Produce especial reserva la muy optimista retórica del liderazgo, porque parece olvidar el desastre a que han conducido numerosos líderes, dentro y fuera del mundo empresarial. Desde luego se pone mucho empeño en salvaguardar la mejor imagen del liderazgo; pero habría de sostenerse claramente que el liderazgo no es bueno en sí mismo, sino en función de los resultados a que conduce y de los medios que utiliza. Cada caso es único, pero cuidado, sí, con los líderes. Se ha definido una lista de habilidades personales del líder y, en referencia a ellas, parecen otorgarse certificaciones de liderazgo; pero se han de seleccionar de modo idóneo las metas y elegir igualmente bien los caminos.

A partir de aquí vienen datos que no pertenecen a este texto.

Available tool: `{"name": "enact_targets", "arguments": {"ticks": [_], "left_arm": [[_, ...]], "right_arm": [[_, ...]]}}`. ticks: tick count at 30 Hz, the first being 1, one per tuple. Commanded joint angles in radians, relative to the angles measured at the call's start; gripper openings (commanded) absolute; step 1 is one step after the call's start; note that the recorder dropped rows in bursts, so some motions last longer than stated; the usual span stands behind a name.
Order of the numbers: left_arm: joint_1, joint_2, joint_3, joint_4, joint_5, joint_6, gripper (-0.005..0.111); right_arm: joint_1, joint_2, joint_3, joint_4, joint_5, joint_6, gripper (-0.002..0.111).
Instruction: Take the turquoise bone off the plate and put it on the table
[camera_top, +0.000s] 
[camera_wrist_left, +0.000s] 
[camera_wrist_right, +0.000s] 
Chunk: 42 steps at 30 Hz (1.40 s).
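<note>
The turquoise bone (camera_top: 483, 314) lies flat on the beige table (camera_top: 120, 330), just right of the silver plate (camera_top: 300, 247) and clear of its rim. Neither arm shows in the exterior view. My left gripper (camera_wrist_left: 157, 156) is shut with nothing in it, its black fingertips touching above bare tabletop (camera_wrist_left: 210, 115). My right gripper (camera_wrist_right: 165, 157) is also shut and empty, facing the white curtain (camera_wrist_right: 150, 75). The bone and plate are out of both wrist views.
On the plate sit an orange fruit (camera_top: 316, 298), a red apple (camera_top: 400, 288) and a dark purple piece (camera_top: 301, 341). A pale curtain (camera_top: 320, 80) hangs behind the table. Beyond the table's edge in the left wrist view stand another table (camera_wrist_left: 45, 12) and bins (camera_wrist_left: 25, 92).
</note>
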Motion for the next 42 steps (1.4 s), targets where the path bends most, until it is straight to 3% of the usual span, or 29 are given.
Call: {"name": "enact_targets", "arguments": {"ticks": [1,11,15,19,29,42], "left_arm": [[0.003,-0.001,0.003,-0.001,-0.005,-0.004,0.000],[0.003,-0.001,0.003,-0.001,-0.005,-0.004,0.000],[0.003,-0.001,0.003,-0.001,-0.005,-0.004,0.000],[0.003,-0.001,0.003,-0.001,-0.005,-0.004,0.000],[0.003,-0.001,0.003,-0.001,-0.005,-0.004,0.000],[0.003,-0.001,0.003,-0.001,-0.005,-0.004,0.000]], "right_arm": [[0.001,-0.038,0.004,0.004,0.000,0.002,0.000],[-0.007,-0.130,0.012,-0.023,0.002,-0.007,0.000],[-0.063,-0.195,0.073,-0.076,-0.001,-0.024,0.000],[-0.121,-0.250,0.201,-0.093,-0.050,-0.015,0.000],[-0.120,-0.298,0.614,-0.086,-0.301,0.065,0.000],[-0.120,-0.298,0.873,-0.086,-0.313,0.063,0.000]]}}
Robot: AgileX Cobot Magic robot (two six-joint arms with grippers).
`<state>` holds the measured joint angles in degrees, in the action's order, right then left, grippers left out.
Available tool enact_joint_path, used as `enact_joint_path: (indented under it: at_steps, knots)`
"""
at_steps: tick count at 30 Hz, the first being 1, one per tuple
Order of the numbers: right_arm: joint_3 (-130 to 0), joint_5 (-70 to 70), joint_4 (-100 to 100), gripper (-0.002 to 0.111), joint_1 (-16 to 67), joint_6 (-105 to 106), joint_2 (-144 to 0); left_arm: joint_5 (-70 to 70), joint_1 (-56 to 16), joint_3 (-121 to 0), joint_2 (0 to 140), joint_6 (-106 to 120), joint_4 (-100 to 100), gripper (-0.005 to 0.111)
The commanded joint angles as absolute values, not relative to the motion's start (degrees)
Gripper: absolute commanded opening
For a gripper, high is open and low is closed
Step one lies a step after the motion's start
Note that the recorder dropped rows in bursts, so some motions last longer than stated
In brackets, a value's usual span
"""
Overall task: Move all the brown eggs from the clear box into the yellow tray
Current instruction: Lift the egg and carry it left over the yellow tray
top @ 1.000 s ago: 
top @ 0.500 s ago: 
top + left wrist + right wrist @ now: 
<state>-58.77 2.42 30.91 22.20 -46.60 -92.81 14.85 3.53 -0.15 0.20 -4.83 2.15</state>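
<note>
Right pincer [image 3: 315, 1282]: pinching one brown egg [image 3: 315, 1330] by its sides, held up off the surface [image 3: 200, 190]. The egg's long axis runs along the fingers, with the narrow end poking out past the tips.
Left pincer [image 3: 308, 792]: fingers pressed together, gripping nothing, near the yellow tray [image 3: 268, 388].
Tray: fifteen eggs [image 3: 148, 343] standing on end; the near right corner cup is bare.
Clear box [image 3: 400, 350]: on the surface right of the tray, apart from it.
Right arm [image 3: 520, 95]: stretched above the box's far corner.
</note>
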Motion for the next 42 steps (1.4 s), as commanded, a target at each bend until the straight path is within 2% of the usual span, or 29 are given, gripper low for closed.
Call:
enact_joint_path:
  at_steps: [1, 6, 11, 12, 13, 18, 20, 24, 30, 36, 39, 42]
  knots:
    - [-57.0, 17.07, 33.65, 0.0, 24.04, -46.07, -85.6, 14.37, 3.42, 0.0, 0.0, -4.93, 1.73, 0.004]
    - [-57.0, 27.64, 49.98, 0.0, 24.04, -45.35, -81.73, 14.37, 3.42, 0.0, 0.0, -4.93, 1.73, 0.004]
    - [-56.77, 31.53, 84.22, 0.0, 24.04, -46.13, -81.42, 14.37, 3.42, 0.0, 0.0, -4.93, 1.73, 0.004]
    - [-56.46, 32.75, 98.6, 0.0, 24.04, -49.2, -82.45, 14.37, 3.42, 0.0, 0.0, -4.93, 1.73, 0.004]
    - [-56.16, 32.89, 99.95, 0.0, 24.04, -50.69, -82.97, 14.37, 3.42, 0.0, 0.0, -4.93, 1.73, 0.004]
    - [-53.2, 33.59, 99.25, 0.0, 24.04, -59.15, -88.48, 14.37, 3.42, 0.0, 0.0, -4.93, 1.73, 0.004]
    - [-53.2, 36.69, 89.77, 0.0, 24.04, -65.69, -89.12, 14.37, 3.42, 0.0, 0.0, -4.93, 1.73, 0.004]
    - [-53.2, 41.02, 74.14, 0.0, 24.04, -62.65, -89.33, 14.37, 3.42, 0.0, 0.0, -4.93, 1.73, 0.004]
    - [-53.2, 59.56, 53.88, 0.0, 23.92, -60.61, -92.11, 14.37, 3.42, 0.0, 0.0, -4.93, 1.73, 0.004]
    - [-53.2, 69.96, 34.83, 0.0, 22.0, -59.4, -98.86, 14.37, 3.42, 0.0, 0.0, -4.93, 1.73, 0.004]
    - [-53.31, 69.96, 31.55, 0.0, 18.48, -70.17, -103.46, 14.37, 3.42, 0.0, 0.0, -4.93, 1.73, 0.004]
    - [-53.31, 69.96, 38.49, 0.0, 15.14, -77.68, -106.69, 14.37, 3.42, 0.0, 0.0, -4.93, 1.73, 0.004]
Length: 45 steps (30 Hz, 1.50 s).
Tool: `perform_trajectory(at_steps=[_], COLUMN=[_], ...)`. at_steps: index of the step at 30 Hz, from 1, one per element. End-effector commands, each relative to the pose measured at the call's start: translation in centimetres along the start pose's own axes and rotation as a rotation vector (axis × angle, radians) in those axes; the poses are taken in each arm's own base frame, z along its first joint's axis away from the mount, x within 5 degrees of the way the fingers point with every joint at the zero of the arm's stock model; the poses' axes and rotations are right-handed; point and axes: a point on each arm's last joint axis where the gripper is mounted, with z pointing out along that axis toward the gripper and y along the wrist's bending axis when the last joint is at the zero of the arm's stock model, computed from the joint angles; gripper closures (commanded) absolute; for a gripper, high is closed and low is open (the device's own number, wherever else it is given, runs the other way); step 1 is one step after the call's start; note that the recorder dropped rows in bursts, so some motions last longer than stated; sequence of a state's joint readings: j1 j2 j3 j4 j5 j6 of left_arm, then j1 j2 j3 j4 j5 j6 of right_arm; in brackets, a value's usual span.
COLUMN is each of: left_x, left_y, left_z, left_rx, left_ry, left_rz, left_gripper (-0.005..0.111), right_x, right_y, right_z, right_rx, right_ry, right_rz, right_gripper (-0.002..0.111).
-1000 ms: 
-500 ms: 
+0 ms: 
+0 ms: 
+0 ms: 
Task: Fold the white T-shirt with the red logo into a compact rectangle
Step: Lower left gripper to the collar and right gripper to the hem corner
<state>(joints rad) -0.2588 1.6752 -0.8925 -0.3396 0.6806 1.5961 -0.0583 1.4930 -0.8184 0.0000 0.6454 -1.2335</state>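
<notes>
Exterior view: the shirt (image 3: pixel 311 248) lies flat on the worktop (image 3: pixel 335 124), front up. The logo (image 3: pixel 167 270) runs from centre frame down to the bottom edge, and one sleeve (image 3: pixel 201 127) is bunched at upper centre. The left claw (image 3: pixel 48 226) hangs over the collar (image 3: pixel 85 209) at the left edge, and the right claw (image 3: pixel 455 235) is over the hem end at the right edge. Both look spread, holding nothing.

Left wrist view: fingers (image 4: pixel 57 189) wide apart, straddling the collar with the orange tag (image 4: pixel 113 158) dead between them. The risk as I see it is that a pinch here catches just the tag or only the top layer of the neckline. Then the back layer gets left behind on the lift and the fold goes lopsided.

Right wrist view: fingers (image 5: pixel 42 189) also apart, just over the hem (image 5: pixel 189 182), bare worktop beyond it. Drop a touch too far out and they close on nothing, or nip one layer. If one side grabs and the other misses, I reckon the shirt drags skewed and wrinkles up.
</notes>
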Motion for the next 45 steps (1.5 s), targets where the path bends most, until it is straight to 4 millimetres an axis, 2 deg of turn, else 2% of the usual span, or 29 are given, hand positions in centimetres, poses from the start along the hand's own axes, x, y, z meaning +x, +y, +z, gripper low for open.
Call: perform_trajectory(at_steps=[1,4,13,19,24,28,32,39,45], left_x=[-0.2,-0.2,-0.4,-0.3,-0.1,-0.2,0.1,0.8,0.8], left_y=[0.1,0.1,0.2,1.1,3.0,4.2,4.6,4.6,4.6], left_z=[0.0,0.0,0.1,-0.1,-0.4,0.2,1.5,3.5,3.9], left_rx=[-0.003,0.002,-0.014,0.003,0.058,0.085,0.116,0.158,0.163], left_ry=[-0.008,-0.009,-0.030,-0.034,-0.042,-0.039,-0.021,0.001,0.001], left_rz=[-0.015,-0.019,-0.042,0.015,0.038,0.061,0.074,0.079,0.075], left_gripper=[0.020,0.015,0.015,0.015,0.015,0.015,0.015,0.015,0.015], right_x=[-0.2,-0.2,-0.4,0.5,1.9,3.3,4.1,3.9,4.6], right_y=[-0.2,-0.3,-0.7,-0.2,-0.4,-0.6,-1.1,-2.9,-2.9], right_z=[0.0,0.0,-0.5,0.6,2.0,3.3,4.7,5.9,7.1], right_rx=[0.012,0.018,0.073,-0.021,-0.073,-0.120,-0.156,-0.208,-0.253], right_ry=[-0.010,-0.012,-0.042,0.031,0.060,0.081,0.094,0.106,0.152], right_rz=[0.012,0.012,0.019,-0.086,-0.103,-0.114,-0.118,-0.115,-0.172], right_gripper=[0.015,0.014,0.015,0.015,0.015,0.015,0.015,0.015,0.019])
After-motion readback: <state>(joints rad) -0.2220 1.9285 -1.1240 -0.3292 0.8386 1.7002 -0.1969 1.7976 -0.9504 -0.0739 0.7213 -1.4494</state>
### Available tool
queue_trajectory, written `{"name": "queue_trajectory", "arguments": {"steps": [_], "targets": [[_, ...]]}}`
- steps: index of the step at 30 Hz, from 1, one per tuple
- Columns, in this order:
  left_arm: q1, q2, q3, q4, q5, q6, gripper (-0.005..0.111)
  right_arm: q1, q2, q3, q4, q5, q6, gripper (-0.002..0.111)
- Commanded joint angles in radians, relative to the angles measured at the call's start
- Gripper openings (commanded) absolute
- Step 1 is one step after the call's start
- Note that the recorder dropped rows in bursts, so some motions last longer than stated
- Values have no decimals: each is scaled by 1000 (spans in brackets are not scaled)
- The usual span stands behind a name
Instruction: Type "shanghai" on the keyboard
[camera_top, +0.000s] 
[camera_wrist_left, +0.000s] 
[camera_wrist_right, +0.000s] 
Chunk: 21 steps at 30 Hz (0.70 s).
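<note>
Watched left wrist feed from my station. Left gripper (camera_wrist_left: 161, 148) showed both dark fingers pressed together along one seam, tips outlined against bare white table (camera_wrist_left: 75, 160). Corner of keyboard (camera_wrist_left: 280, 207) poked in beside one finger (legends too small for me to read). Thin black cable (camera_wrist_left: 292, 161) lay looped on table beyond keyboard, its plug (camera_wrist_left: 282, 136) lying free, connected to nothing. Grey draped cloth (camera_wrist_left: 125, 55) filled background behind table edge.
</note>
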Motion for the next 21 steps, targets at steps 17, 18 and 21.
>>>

En definitiva, habríamos de ajustar la retórica, al menos para no incurrir en exageraciones poco saludables y desviaciones notables de la realidad; y tendríamos igualmente que respetar los conceptos en su significado genuino. Pero, sobre todo y desde el lado de la audiencia, cultivemos el pensamiento crítico para tomar mayor conciencia de que las retóricas especiales esconden en ocasiones intereses de cuya legitimidad —en este imperio de las posverdades y la manipulación— hemos de asegurarnos.